The 10th senate of the Bundespatentgericht (responsible for the more exotic cases) had to decide on a request to refund the examination fees paid for a german patent application (10 W (pat) 11/10).
In contrast to the examination fees at the EPO, the examination fees of the DPMA are due for the request, not for the actual examination work. As a consequence, a refund is only possible in cases of double payment or if the patent application was not pending when the payment was made (i.e. when the request was not validly filed with the payment.
In the case under dispute, none of the above circumstances was met. Rather, the office had found that drawings were missing (despite the fact that it had issued an acknowledgement of receipt mentioning the drawings) in the documents as originally filed and had requested the applicant to hand them in later. The consequence of late-filing of missing drawings in the German procedure is basically identical to the procedure of Rule 56 EPC: The application is re-dated. If the applicant does not want this, the references to the missing parts are deemed to be deleted.

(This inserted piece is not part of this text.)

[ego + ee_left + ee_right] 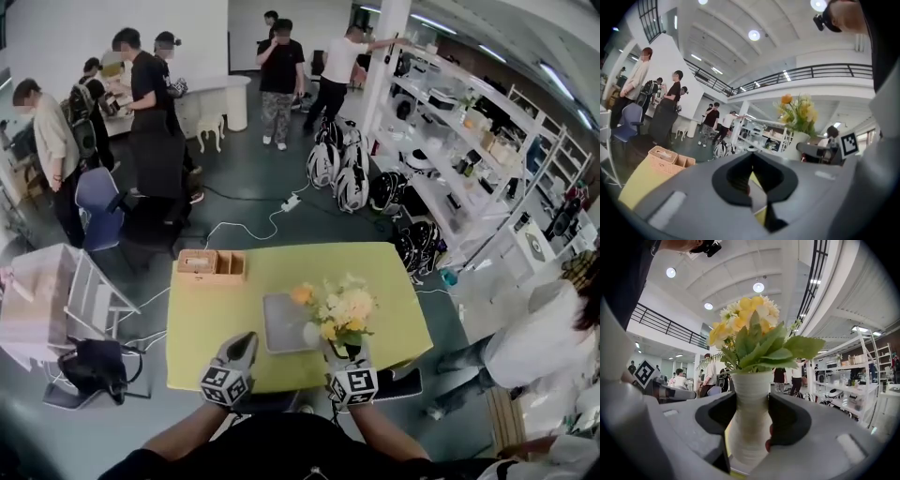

The appellant in this case has found a rather elegant way to alleviate the painful effects of the re-dating. This is actually what I found interesting about this case: He did not hand in the missing documents for the original application but rather filed a second application claiming the priority of the first application and including the drawings. If it turns out that the drawings had been (or are deemed to have been) filed at the filing date of the first application, everything is fine. If not, the priority date is saved at least for the subject-matter contained in the first filing, which is not re-dated.
The appellant argued that all the trouble was caused by the DPMA having carelessly lost the drawings and that at least the examination fees for the first application (which is deemed to be withdrawn once a second German patent application claims its priority) should be reimbursed as a matter of fairness. However, the patent court contented itself with applying the patent law and did not grant the request.
I am wondering if there would be a civil claim to damages against the patent office DPMA?